**Task statement**
Would you copy each line of the data below that has "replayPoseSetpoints"?

**Data to use**
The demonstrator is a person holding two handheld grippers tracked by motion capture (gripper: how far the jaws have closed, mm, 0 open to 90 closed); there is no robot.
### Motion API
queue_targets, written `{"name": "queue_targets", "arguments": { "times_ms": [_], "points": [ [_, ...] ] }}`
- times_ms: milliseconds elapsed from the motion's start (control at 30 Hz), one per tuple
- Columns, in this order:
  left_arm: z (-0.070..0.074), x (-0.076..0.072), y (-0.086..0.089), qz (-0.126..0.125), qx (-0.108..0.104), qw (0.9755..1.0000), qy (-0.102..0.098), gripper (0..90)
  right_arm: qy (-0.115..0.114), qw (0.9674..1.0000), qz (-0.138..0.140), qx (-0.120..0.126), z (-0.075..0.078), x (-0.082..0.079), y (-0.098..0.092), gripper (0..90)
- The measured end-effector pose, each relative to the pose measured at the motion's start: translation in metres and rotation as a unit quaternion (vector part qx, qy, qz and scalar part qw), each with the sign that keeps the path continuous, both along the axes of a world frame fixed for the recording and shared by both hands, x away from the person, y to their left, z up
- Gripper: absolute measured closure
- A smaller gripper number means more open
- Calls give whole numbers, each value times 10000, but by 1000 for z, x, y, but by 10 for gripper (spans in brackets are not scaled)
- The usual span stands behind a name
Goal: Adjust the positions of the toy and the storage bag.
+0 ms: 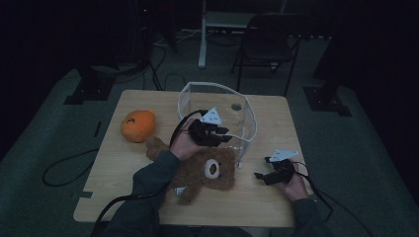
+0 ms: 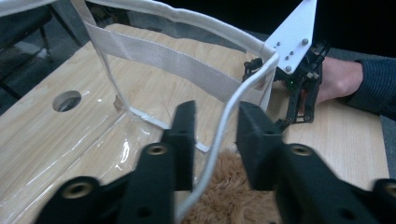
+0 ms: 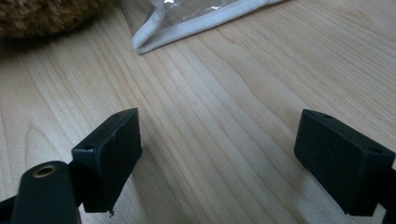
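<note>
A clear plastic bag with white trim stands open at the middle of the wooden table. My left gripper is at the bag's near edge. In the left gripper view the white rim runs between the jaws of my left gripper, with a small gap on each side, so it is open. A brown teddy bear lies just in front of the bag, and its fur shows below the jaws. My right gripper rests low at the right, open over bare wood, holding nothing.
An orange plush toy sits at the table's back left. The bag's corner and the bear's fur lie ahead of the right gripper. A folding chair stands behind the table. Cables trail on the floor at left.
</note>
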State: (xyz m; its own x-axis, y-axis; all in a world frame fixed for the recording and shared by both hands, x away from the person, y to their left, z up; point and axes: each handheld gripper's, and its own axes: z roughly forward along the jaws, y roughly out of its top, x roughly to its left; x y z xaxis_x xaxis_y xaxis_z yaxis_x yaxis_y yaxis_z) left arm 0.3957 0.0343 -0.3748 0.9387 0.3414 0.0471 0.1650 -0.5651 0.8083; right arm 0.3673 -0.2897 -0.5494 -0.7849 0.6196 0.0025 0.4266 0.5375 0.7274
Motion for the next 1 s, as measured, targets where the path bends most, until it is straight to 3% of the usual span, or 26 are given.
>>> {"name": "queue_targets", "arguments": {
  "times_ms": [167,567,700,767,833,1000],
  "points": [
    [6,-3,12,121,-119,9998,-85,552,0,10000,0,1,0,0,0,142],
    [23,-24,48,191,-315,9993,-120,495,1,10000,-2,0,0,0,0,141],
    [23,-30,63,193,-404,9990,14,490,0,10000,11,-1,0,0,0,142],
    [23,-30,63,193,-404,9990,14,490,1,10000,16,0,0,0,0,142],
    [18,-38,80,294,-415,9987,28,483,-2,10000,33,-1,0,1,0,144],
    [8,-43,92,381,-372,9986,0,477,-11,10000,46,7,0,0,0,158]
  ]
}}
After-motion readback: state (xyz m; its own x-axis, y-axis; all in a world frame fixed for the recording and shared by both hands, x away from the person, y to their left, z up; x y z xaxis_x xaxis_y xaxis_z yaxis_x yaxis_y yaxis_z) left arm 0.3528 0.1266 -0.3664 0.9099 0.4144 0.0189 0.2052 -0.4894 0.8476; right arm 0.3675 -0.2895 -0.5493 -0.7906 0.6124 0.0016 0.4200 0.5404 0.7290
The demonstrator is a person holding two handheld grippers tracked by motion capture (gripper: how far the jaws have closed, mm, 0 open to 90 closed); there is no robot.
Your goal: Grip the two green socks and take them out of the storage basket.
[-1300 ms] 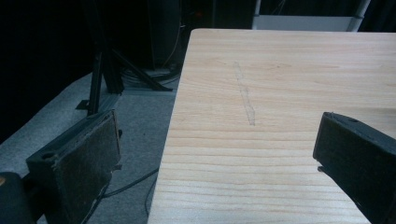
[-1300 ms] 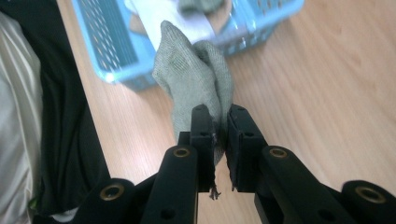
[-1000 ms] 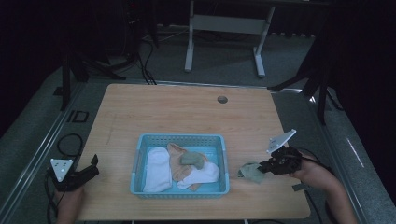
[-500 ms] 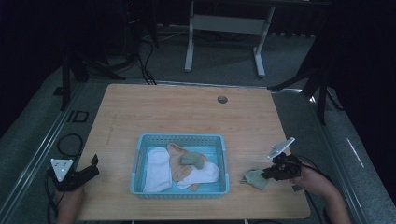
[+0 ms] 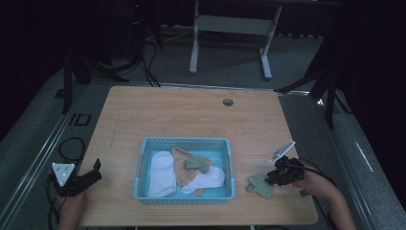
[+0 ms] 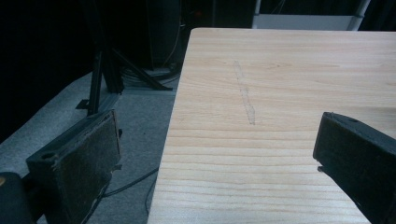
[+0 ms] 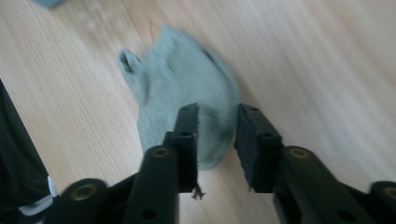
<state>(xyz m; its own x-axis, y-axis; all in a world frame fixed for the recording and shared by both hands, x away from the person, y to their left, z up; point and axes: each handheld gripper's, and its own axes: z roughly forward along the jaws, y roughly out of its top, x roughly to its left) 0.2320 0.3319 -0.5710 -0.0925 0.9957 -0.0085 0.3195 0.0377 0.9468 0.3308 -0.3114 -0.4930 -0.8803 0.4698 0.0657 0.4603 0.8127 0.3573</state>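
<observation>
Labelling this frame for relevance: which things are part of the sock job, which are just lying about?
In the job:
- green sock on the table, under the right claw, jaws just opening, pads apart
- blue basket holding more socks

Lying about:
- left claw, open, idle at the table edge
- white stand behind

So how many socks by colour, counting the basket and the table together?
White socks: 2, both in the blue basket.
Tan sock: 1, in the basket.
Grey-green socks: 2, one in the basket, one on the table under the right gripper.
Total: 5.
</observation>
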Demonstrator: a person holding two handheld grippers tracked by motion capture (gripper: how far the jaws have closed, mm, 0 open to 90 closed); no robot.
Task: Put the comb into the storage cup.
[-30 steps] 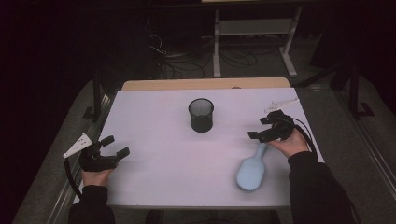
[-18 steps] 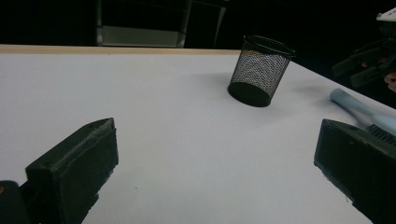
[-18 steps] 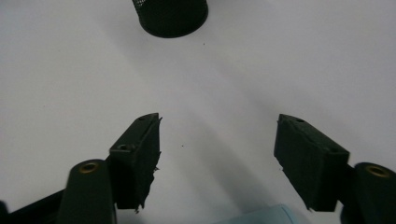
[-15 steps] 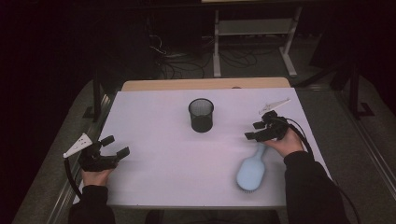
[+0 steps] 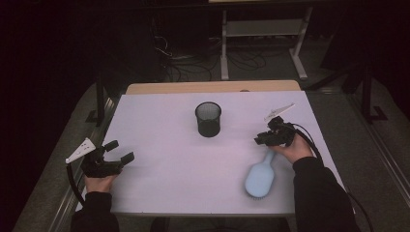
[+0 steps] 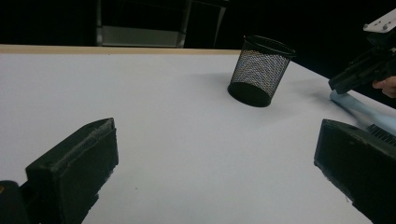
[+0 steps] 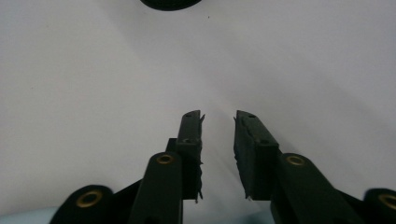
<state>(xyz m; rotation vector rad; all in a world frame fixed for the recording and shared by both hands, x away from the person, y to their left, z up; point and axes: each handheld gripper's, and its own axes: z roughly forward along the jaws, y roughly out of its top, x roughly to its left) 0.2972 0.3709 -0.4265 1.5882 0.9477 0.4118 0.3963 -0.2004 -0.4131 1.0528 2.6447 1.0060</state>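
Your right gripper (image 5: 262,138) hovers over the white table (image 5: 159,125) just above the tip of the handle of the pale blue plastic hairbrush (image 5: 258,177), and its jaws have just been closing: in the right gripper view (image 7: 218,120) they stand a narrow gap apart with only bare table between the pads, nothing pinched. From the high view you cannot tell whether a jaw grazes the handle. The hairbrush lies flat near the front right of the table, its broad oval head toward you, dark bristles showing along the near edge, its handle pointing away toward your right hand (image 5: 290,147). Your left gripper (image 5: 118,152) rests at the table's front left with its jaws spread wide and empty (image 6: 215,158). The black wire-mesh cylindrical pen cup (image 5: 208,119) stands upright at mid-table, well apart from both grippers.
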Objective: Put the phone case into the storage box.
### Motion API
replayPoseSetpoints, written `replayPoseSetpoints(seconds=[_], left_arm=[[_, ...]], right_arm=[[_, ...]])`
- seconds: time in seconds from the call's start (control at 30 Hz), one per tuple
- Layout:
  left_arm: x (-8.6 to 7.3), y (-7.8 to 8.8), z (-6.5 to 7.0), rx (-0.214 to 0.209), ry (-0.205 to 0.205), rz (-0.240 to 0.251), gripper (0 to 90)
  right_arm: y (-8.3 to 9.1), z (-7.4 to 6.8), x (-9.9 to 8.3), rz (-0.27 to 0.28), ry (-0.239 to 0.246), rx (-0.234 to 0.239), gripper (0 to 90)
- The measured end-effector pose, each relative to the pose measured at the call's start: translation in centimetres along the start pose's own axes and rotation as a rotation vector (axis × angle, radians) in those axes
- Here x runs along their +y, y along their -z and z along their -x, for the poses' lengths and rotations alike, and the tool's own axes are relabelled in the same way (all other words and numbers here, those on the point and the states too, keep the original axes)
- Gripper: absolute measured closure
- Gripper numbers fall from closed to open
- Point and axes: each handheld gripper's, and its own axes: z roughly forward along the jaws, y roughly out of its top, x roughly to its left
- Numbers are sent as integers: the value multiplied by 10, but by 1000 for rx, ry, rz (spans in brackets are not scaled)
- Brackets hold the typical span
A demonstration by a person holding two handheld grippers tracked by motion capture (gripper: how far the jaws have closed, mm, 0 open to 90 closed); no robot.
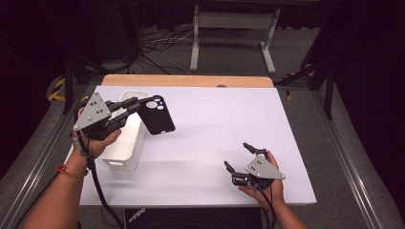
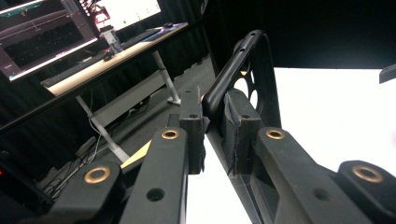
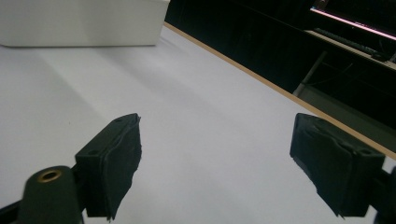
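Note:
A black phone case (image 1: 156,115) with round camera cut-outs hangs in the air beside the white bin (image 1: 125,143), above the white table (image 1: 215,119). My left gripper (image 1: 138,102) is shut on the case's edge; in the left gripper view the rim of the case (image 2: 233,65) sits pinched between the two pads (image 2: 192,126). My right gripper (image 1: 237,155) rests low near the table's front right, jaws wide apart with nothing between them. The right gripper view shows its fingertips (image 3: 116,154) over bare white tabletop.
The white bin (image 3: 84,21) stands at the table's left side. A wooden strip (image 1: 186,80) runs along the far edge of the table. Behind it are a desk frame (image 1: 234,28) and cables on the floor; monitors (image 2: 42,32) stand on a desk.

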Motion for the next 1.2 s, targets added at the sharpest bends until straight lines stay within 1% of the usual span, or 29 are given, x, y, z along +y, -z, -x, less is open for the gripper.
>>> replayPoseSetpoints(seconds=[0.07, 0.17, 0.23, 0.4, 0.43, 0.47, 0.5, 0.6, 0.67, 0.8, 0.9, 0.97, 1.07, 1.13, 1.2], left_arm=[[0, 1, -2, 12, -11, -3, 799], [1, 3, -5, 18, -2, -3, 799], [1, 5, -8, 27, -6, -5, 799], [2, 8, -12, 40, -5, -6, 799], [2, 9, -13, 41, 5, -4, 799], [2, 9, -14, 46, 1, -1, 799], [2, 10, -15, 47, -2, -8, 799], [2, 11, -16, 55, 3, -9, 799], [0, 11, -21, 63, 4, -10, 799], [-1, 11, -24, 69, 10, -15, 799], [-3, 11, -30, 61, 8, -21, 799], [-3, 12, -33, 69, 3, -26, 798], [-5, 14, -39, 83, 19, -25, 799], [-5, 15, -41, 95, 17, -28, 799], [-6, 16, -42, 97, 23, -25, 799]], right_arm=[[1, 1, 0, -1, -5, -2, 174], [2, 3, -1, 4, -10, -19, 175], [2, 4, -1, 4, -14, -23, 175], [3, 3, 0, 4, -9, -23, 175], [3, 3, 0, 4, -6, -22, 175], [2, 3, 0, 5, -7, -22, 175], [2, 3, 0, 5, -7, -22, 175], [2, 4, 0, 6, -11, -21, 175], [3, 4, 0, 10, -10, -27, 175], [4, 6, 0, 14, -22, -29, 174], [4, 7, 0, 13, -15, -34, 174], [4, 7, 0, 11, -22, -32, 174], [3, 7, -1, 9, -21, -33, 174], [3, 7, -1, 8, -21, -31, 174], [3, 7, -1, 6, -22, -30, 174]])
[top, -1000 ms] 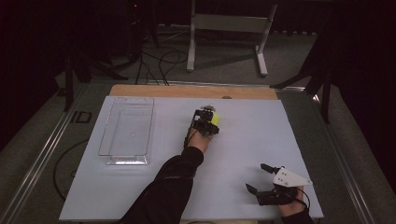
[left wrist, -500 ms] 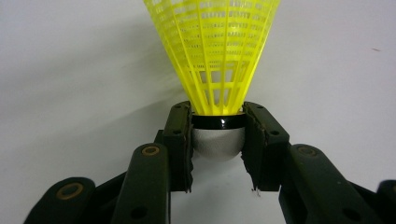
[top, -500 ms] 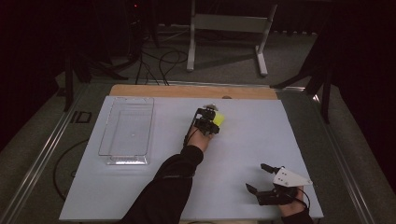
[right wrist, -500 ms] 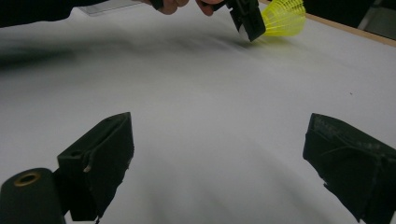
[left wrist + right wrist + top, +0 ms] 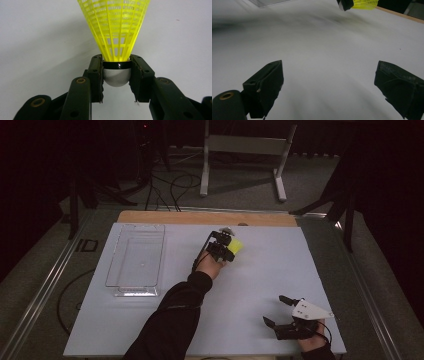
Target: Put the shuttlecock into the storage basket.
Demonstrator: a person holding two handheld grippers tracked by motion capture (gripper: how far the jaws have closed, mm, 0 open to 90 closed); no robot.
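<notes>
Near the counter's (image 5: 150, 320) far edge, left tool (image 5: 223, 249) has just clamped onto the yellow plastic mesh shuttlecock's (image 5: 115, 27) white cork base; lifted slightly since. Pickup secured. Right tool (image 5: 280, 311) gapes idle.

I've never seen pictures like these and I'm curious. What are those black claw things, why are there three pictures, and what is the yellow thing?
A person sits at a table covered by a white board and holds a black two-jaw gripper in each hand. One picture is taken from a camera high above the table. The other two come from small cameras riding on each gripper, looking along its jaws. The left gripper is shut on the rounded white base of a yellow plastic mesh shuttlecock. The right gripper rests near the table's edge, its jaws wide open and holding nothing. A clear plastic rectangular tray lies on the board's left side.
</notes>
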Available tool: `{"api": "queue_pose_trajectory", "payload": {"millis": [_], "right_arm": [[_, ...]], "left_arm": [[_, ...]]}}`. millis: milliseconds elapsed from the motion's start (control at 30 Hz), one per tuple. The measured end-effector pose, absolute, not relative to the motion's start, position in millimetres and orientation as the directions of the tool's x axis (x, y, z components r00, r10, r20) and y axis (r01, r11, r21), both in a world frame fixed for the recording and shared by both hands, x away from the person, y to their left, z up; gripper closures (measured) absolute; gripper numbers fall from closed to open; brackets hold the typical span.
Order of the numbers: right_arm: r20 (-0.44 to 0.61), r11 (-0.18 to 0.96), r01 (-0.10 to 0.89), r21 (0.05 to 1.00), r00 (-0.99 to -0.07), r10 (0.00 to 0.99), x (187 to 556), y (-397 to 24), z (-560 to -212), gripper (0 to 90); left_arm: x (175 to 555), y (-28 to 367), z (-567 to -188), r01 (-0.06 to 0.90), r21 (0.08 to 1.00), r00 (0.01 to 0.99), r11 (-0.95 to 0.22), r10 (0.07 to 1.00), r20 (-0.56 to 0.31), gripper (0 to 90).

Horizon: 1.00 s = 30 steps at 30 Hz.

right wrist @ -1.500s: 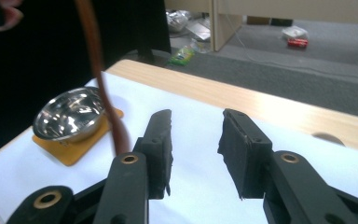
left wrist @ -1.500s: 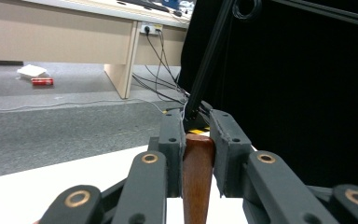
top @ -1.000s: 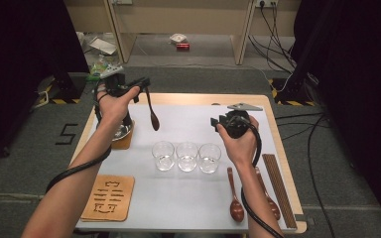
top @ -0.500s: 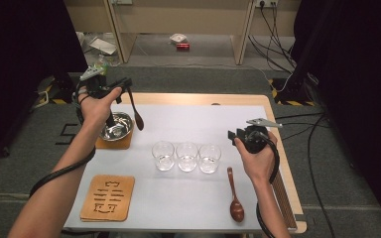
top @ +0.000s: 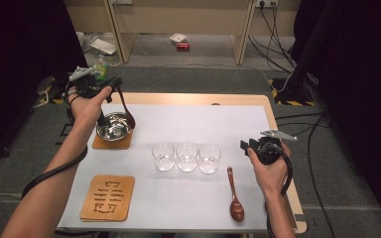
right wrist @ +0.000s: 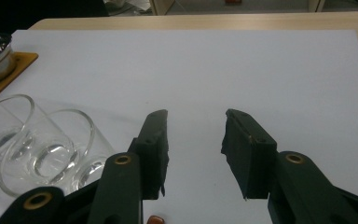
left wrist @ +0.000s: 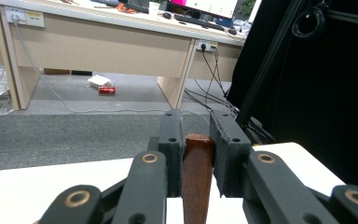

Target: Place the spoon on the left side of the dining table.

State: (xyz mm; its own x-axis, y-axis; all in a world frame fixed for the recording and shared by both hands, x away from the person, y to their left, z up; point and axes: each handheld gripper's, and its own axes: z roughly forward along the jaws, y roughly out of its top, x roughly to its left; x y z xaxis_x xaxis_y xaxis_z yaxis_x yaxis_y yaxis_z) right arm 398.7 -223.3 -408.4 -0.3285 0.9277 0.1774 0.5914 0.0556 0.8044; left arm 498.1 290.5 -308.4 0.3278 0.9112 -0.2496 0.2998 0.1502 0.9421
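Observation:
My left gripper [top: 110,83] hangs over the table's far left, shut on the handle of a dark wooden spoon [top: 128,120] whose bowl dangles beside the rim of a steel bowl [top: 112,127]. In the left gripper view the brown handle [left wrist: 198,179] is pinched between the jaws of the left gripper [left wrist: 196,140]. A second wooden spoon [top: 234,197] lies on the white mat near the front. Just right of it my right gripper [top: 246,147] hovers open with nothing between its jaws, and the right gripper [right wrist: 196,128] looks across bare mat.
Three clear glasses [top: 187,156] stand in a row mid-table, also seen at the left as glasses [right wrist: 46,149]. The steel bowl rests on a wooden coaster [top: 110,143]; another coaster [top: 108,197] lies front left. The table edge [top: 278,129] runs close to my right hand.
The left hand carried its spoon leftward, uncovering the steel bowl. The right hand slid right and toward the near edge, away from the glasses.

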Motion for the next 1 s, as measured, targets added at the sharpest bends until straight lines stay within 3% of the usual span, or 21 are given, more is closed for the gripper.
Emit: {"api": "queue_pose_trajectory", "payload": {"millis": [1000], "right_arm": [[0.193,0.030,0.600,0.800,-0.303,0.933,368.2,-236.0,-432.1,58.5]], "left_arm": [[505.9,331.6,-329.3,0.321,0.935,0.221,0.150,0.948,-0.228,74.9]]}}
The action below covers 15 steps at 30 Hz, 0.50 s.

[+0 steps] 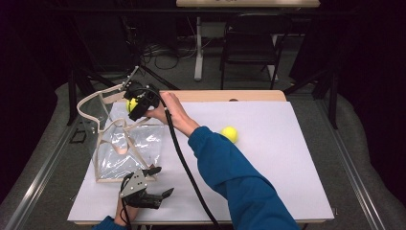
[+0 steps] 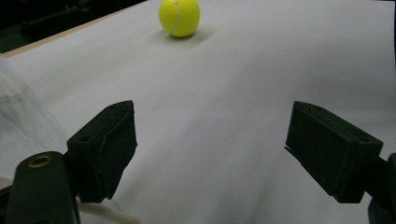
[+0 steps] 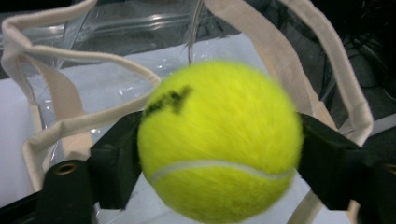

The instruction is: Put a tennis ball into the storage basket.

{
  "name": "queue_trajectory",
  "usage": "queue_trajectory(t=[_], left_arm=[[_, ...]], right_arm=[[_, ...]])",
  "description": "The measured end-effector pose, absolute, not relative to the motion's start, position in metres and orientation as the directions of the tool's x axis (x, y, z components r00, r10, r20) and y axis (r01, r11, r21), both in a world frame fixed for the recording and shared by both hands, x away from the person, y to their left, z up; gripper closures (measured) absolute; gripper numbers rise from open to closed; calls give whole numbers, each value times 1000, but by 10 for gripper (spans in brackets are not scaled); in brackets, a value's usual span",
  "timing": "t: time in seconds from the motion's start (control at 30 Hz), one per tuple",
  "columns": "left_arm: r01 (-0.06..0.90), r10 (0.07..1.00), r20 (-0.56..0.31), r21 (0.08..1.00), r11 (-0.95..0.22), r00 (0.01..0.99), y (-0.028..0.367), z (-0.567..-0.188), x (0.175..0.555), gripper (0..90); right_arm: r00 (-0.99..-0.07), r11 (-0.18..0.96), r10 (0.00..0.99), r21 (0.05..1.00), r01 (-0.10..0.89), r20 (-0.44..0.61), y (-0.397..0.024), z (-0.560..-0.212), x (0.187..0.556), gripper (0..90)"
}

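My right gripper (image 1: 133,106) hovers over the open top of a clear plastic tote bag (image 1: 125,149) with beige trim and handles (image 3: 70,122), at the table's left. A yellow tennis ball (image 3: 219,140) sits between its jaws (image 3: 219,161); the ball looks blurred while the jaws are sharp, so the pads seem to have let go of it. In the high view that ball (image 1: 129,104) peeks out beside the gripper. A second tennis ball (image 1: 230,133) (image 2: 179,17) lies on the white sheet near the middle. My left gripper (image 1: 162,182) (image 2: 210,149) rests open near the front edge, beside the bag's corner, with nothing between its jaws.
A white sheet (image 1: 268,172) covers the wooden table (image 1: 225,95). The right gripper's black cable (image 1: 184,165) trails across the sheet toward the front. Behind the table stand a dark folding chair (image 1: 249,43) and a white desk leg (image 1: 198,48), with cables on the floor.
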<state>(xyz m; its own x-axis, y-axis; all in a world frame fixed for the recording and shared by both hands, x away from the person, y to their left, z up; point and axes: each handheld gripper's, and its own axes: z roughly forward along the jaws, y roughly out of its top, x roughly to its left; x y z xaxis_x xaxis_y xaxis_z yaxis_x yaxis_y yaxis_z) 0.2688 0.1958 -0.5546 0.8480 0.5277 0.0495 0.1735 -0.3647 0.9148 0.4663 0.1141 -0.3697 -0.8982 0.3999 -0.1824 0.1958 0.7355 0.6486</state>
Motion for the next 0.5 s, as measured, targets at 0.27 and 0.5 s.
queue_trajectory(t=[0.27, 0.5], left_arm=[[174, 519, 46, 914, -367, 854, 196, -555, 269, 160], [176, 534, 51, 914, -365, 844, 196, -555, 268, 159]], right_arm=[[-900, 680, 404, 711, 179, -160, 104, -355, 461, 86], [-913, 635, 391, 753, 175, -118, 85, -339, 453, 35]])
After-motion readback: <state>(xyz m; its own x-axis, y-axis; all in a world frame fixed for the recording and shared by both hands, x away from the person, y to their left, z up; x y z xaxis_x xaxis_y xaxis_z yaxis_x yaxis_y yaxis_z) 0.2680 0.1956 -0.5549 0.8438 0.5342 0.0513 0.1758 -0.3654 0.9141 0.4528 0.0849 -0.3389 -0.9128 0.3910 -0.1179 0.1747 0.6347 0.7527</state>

**Solution for this problem**
replayPoseSetpoints, written `replayPoseSetpoints(seconds=[_], left_arm=[[_, ...]], right_arm=[[_, ...]])`
>>> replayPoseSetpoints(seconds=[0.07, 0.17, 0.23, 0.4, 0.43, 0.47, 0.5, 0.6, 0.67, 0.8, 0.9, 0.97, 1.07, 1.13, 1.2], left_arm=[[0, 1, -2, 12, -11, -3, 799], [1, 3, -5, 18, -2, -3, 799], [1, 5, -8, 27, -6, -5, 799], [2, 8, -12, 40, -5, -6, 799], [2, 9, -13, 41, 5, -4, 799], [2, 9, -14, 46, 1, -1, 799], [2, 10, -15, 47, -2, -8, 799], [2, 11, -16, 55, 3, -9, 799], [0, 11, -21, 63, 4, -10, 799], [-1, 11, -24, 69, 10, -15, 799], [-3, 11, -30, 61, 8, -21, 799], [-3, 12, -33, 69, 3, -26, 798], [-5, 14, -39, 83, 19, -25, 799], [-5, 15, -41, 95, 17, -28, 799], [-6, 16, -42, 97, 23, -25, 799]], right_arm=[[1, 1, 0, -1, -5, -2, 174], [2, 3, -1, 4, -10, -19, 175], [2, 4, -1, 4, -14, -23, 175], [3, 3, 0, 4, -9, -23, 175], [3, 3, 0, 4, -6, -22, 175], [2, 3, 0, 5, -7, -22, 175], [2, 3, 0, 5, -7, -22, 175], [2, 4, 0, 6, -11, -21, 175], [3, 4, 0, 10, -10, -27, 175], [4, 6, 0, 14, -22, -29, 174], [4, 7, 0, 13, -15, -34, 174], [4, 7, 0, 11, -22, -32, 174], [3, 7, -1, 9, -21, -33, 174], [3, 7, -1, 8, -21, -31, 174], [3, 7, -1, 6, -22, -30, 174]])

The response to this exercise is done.